Start of Data block

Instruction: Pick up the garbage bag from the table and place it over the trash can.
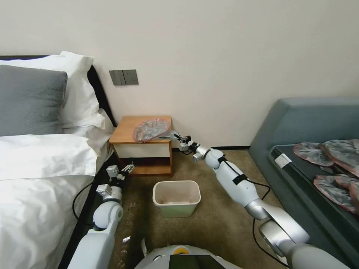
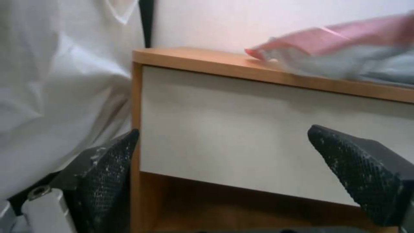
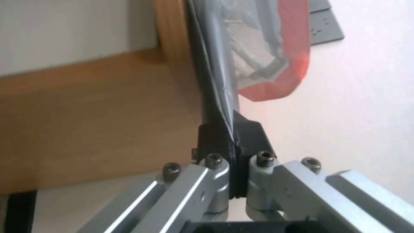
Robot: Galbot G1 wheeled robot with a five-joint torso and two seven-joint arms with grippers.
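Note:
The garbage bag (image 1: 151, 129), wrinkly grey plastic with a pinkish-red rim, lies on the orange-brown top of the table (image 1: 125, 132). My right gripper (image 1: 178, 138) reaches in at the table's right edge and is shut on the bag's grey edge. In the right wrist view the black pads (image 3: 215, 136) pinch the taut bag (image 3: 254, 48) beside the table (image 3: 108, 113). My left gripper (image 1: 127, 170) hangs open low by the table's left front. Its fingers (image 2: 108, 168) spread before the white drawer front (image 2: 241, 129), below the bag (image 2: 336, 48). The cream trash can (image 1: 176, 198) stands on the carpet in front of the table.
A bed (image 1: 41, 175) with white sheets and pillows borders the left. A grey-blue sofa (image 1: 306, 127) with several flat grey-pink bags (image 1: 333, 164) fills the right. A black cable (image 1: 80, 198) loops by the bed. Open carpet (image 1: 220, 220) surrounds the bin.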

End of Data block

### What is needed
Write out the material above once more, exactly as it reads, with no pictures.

### Response area
Instruction: Pick up the garbage bag from the table and place it over the trash can.
Robot: Galbot G1 wheeled robot with a five-joint torso and two seven-joint arms with grippers.
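Note:
The garbage bag (image 1: 151, 129), wrinkly grey plastic with a pinkish-red rim, lies on the orange-brown top of the table (image 1: 125, 132). My right gripper (image 1: 178, 138) reaches in at the table's right edge and is shut on the bag's grey edge. In the right wrist view the black pads (image 3: 215, 136) pinch the taut bag (image 3: 254, 48) beside the table (image 3: 108, 113). My left gripper (image 1: 127, 170) hangs open low by the table's left front. Its fingers (image 2: 108, 168) spread before the white drawer front (image 2: 241, 129), below the bag (image 2: 336, 48). The cream trash can (image 1: 176, 198) stands on the carpet in front of the table.
A bed (image 1: 41, 175) with white sheets and pillows borders the left. A grey-blue sofa (image 1: 306, 127) with several flat grey-pink bags (image 1: 333, 164) fills the right. A black cable (image 1: 80, 198) loops by the bed. Open carpet (image 1: 220, 220) surrounds the bin.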

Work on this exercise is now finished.